What you are asked to do:
When you copy the material, keep each line exactly as it appears.

BEGIN Supplied data

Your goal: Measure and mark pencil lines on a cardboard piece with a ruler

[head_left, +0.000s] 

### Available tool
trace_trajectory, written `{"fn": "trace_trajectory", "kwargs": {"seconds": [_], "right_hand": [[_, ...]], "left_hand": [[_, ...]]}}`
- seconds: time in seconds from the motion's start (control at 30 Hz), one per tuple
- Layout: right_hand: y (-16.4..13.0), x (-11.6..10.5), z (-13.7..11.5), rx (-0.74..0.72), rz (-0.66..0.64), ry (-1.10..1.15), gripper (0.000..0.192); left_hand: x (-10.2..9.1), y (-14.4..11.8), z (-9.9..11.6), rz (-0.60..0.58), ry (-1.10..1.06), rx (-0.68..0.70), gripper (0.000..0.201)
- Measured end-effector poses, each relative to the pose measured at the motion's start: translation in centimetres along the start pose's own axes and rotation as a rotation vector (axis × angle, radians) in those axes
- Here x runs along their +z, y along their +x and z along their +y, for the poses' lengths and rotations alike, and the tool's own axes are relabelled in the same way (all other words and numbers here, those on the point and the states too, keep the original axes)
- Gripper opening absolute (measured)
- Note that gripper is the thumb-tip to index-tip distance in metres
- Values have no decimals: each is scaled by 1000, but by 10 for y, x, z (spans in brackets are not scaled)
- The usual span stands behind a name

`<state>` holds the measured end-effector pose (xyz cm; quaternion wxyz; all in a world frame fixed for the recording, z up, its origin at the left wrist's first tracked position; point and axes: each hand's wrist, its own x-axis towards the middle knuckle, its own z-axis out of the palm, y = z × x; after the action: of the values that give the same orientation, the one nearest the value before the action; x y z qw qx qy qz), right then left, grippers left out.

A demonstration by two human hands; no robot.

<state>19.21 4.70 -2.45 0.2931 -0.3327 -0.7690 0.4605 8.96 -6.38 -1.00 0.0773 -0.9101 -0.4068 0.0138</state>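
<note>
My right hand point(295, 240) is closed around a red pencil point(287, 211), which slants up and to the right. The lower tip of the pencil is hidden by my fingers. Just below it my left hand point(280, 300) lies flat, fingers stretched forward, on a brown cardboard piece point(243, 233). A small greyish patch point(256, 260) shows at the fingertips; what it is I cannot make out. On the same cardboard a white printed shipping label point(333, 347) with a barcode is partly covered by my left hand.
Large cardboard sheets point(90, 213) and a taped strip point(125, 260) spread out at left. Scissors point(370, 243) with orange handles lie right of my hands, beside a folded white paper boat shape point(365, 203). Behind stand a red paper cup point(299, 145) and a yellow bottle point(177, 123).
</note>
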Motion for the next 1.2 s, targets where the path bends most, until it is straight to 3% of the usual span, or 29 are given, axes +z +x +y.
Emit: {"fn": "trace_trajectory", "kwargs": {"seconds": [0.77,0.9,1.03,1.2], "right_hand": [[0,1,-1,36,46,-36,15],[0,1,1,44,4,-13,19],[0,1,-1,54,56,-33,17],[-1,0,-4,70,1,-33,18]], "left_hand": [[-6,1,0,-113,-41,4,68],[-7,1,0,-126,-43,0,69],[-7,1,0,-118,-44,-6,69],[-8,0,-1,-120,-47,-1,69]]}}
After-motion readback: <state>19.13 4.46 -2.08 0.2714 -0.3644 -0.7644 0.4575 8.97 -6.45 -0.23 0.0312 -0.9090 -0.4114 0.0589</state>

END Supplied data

Answer area:
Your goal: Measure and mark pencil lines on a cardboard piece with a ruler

[head_left, +0.000s] 

### Available tool
trace_trajectory, written `{"fn": "trace_trajectory", "kwargs": {"seconds": [_], "right_hand": [[_, ...]], "left_hand": [[_, ...]]}}`
- seconds: time in seconds from the motion's start (control at 30 Hz), one per tuple
- Layout: right_hand: y (-16.4..13.0), x (-11.6..10.5), z (-13.7..11.5), rx (-0.74..0.72), rz (-0.66..0.64), ry (-1.10..1.15), gripper (0.000..0.192); left_hand: x (-10.2..9.1), y (-14.4..11.8), z (-9.9..11.6), rz (-0.60..0.58), ry (-1.10..1.06), rx (-0.68..0.70), gripper (0.000..0.201)
- Measured end-effector poses, each relative to the pose measured at the motion's start: translation in centimetres along the start pose's own axes and rotation as a rotation vector (axis × angle, radians) in those axes
- Here x runs along their +z, y along their +x and z along their +y, for the poses' lengths and rotations alike, and the tool's own axes are relabelled in the same way (all other words and numbers here, those on the point and the states too, keep the original axes)
- Gripper opening absolute (measured)
- Note that gripper is the thumb-tip to index-tip distance in metres
- Values have no decimals: each is scaled by 1000, but by 10 for y, x, z (spans in brackets are not scaled)
- The usual span stands behind a name

`<state>` holds the measured end-effector pose (xyz cm; quaternion wxyz; all in a world frame fixed for the recording, z up, its origin at the left wrist's first tracked position; point and axes: each hand's wrist, its own x-axis towards the middle knuckle, its own z-axis out of the palm, y = z × x; after the action: of the values that give the same orientation, the one nearest the value before the action; x y z qw qx qy qz), right then left, grippers left out.

A demonstration by two human hands; no robot.

<state>19.21 4.70 -2.45 0.2931 -0.3327 -0.7690 0.4605 8.96 -6.38 -1.00 0.0773 -0.9101 -0.4068 0.0138</state>
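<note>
My right hand point(295, 240) is closed around a red pencil point(287, 211), which slants up and to the right. The lower tip of the pencil is hidden by my fingers. Just below it my left hand point(280, 300) lies flat, fingers stretched forward, on a brown cardboard piece point(243, 233). A small greyish patch point(256, 260) shows at the fingertips; what it is I cannot make out. On the same cardboard a white printed shipping label point(333, 347) with a barcode is partly covered by my left hand.
Large cardboard sheets point(90, 213) and a taped strip point(125, 260) spread out at left. Scissors point(370, 243) with orange handles lie right of my hands, beside a folded white paper boat shape point(365, 203). Behind stand a red paper cup point(299, 145) and a yellow bottle point(177, 123).
</note>
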Motion for the next 1.2 s, targets where the path bends most, until it is straight to 3% of the usual span, or 29 are given, axes +z +x +y.
Emit: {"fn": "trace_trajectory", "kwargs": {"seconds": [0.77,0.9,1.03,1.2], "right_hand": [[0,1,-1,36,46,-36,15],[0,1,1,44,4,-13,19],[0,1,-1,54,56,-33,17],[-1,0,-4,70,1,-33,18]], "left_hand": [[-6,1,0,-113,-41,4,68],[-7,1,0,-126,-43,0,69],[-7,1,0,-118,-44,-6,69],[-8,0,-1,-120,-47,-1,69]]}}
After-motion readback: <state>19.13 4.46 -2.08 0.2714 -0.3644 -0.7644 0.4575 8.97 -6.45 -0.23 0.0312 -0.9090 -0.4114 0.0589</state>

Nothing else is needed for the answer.